*** Begin section ***

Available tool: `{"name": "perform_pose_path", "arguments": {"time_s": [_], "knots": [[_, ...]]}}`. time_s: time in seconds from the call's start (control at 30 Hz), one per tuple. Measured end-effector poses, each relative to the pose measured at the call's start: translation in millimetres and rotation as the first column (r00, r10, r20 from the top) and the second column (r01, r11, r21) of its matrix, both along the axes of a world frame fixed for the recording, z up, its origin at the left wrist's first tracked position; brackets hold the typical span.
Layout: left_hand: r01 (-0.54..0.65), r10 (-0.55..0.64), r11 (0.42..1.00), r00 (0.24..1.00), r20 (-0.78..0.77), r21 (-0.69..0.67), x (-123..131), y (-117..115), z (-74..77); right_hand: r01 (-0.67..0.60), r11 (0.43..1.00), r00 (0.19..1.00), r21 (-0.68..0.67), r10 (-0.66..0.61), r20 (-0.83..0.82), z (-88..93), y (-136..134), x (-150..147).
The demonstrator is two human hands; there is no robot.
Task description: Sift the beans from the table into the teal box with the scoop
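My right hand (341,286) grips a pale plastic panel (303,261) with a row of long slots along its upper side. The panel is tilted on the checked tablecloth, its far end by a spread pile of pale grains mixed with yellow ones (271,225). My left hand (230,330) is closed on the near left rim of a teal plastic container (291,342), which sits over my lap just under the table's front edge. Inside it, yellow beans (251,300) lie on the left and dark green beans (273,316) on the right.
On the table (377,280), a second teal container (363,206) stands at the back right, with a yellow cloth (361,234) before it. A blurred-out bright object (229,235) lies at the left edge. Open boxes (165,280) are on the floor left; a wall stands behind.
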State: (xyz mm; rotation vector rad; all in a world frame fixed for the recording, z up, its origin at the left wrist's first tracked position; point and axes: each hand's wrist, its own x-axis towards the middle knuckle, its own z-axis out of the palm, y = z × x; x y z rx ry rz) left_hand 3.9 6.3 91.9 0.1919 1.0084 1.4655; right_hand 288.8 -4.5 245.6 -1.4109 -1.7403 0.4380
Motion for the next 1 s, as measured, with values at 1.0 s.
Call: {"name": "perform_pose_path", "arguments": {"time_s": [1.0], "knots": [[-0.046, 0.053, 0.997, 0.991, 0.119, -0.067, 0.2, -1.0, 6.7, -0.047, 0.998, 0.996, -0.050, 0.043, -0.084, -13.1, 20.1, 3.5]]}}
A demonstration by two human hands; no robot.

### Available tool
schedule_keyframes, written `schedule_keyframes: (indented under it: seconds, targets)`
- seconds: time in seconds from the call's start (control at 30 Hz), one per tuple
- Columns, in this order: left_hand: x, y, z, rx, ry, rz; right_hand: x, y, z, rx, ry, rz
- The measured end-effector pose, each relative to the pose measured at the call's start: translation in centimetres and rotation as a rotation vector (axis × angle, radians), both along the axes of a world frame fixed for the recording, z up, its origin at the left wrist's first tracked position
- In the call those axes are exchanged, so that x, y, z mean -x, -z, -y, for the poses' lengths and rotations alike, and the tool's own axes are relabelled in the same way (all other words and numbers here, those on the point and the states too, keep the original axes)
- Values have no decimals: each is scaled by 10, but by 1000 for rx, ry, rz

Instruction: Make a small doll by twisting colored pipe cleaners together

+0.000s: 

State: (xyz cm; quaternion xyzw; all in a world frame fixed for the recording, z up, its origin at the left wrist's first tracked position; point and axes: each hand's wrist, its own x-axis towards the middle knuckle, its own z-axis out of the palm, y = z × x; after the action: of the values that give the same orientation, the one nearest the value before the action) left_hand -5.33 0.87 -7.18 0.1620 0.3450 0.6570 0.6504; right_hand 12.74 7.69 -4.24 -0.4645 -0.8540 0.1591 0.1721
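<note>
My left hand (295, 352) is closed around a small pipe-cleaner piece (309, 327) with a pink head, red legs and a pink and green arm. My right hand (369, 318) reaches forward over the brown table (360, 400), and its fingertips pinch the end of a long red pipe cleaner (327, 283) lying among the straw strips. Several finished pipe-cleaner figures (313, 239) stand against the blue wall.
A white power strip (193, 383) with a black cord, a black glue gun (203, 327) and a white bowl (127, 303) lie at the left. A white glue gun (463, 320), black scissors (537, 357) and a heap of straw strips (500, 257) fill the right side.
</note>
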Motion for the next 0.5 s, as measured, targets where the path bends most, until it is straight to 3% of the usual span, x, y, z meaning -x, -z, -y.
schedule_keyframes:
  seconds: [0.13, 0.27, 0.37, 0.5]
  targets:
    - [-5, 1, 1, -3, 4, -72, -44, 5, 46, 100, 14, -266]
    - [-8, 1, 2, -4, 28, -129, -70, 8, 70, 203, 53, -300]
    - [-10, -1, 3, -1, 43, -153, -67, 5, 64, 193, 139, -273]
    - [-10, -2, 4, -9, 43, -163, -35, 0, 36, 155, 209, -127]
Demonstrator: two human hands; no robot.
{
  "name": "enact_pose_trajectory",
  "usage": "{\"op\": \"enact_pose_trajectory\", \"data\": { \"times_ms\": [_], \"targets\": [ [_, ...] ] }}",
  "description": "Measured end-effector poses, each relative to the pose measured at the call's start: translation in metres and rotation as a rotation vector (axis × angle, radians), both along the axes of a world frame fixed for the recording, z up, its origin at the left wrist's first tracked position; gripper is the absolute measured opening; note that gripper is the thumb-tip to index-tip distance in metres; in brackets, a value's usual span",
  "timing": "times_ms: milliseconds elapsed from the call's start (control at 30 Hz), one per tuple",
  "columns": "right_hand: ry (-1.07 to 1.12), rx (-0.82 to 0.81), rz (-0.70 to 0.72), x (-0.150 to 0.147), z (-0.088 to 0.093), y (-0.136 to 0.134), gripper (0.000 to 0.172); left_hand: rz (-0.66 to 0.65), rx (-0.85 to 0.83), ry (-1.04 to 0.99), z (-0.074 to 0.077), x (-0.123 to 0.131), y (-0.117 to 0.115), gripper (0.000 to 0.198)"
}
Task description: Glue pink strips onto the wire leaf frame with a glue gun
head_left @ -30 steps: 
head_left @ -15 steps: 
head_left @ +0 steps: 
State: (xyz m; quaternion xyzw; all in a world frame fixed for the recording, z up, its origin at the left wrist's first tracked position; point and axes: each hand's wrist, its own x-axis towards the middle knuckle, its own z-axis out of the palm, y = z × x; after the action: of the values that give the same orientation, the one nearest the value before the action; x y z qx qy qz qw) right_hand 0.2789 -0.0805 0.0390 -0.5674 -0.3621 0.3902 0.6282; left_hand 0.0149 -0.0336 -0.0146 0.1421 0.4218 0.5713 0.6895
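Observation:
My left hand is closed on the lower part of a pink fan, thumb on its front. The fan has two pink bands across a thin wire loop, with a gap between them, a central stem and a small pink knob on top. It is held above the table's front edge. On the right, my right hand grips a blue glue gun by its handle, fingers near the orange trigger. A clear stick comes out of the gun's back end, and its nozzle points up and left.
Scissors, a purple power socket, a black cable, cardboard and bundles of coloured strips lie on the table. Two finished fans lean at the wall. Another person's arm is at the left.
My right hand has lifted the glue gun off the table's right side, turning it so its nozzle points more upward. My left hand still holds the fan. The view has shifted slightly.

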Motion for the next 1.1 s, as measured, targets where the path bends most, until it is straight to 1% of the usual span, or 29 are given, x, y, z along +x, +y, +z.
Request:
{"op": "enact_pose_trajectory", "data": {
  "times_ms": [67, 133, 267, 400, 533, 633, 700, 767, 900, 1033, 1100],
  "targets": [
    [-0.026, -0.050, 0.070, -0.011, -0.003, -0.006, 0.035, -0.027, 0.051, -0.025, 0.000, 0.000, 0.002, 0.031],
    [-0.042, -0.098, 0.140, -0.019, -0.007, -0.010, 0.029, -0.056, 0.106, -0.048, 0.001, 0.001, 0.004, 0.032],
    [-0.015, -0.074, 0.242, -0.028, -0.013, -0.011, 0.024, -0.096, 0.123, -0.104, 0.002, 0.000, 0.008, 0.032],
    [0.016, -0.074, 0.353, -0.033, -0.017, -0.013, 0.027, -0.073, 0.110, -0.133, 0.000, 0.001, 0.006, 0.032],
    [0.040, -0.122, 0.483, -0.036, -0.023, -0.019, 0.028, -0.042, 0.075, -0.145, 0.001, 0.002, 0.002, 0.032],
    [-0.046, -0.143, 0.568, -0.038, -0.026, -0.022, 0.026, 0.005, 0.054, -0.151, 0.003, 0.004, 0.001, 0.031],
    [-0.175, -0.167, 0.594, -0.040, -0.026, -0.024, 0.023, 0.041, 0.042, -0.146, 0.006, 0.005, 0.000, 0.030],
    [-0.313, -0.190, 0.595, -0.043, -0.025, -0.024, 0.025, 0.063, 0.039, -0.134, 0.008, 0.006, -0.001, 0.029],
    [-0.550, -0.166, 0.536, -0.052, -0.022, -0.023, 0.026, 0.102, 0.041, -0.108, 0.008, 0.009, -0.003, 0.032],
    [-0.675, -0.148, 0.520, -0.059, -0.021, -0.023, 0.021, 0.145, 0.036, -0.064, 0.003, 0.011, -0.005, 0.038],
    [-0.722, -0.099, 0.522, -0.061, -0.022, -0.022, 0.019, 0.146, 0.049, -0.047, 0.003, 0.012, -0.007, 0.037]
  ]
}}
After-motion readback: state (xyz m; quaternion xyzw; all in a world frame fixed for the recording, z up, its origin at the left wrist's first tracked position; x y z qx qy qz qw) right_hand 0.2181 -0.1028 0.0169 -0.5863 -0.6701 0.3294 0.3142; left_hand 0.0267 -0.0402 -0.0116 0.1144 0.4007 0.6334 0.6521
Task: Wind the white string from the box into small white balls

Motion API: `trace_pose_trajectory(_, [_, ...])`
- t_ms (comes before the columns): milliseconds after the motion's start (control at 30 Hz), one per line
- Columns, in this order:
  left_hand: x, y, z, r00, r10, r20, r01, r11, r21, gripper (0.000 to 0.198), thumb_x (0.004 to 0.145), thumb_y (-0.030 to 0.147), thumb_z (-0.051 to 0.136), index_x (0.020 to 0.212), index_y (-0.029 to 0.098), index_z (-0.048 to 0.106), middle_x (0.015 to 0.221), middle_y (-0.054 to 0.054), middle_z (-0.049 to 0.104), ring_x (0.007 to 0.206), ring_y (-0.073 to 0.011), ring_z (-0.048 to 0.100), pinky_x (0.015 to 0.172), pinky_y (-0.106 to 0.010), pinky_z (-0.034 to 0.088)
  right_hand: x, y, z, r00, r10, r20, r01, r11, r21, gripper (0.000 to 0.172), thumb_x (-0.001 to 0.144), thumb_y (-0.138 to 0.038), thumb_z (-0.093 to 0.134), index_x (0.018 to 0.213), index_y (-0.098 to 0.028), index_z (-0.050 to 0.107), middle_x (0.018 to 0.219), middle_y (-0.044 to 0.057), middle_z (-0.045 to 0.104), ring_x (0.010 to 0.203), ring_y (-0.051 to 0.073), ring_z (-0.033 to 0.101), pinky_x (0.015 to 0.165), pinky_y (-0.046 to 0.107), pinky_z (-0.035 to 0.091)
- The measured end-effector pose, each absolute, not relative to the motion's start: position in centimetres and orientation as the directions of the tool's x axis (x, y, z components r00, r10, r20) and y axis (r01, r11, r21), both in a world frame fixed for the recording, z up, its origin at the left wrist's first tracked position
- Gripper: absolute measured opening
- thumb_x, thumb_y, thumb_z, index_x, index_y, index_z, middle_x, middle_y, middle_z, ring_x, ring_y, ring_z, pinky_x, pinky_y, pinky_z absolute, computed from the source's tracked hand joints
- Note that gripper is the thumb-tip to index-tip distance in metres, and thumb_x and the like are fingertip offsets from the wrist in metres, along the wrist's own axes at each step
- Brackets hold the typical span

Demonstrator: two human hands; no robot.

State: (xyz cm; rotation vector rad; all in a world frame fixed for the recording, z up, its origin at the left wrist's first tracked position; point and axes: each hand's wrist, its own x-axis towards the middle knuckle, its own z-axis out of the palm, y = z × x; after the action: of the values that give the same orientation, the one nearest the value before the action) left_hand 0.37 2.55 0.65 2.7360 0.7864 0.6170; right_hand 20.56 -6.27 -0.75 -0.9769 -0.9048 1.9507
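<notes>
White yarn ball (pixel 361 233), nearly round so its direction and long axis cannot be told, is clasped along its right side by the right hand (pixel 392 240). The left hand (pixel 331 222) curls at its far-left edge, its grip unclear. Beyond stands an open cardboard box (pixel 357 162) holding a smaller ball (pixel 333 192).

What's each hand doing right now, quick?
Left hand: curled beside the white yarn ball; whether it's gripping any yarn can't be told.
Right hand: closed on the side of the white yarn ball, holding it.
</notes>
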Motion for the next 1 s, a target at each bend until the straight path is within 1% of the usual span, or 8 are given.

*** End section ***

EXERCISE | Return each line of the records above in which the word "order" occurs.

ANSWER AREA |
- Columns, in this order: left_hand: x, y, z, rx, ry, rz; right_hand: x, y, z, rx, ry, rz
- Columns, in this order:

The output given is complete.